深夜刮起暴風雪,路況險惡,馬車一路顛撥,地下早已結冰,宋通明坐在前座駕車,卻對惡劣天候視若無睹,兀自沖鋒陷陣也似,祝康氣急敗壞,卻聽這怪物口中不住哈哈大笑,當真瘋癲也似。祝康勸說無用,掉頭去找傅元影,卻見車中火光陣陣,看肥秤怪舉劍削柴,算盤怪照料炭盆,車蓬內升起了熊熊大火,隨時會把車子燒為灰燼。

祝康怒道:「不許玩火!」算盤怪嘻嘻一笑,道:「糙泥豬炕耐耐隆替通,渾屁!」

祝康怒道:「說官話!」官話即「公話」,是為天下最多百姓之口語。那算盤怪操起鄉音,說話有若前朝古人,卻不知是哪兒的方言,聽他笑道:「泥年不過死屍,當前年頃,凶啥!」說話間車子顛波,火盆里紅星飛竄,隨時起火,祝康大聲叫苦,慌道:「傅師范,我要去坐另一輛車,我不要和他們同車。」宋通明怒道:「混蛋東西!又想去和姑娘勾搭對不對老子殺了你!」說話間加提韁繩,馬車更是橫沖直撞,顛得眾人彈了起來。

傅元影苦笑不休,卻是搖了搖頭。

那夜蘇穎超使動「仁劍」不成,終於吐血倒地,卻把瓊芳逼了出來。為了卸下情郎心上的重擔,便執意找出寧不凡。好容易得知行蹤,便邀了娟兒同往貴州。瓊家知道這位姑爺要緊,自也不敢阻攔,只遣出貼身隨從「三棍傑」陪同南下。這三人乃是崆峒掌門邢玄寶的師侄,年少時便追隨瓊家,辦事一向俐落,有他們過來護衛閣主,自能安心許多。

有了瓊芳領軍,事情自然好辦,傅元影除了找來雙怪援手,尚請紫雲軒眾老臣出面,邀請漠北第一高手哲爾丹同行。這位硬手給黑衣人打了個出其不意,一聽瓊芳屬意對付此人,立時慨然允諾。之後消息傳出,祝康聽娟兒要去貴州,便也自告奮勇而來,宋通明深怕情敵捷足先登,便與乃父大打出手,一路闖了出來。也是高手雲集,車中滿聚冤家,這才惹得爭吵連連。

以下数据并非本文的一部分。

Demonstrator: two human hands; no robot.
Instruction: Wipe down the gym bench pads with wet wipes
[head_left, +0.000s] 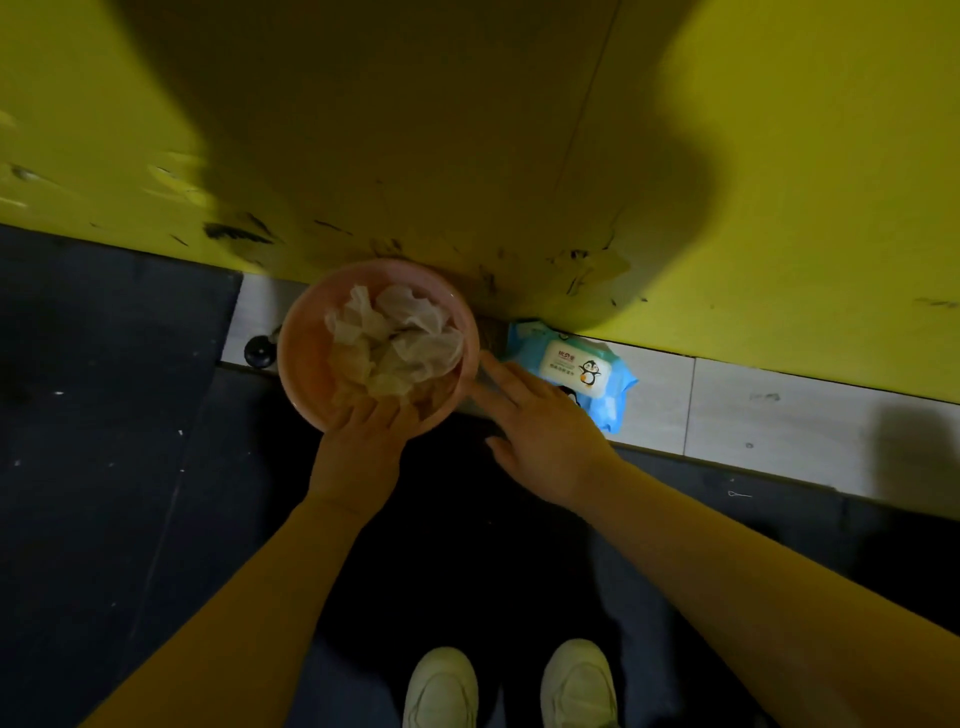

黑壓壓地烏雲蓋頂,道上雪花飛飄,蒙不見路,宋通明這輛車忽快忽慢,左沖右突,乘客無不叫苦連天,只是丈許外另一輛車則是平穩安寧,大見穩重之態,乘客一個個都睡得香甜。傅元影掀開車簾去看,駕車人雙目炯炯,暴雪之中有如兩盞明燈,卻是哲爾丹本人。若非他親自駕車,這馬車自也不能如此穩劍傅元影微微一笑,向他揮手招呼,哲爾丹則微微頷首,視作會意。

此行南下共計一十二人,武功最強的是哲爾丹,閱歷最豐的則是傅元影。這兩人各率一車,哲爾丹師徒、瓊芳、娟兒、三棍傑同坐一車。傅元影、雙怪、祝康、宋通明、當地向導另坐一車。眾人兼程南下,沿運河啟程,過通、滄、臨清、濟寧等州郡,之後轉赴長江,快船快馬,路不喘歇,來到貴陽,已在二十一深夜,預定明日一早便能抵達白水大瀑。各人都是武林好手,自也熬得住辛苦,只是沒料到南方地方居然大雪,天候異常,彷佛老天不願他們找回寧不凡,這才刻意刁難。

傅元影眼望陰冷天際,心道:「這幾年天象詭異,連皇歷都不准了。今冬大雪冰寒,明春雨水越稀,我瞧又要干旱了。」喚來向導,取出地圖去看,看明日一早爭取時光,先沿白水河主瀑尋訪,依著寧不凡留下的字條觀之,那白水河大主瀑必有干系,上游沒有,便查下游,左岸不見,便看右岸,若還不見人,第二、第三日則分頭行事,各去陡坡塘、螺絲灘、滴水潭、吊水瀑、星峽瀑等地。縱使不能親睹寧不凡,至不濟也要找出他曾經落腳的地方,日後也好追蹤下去。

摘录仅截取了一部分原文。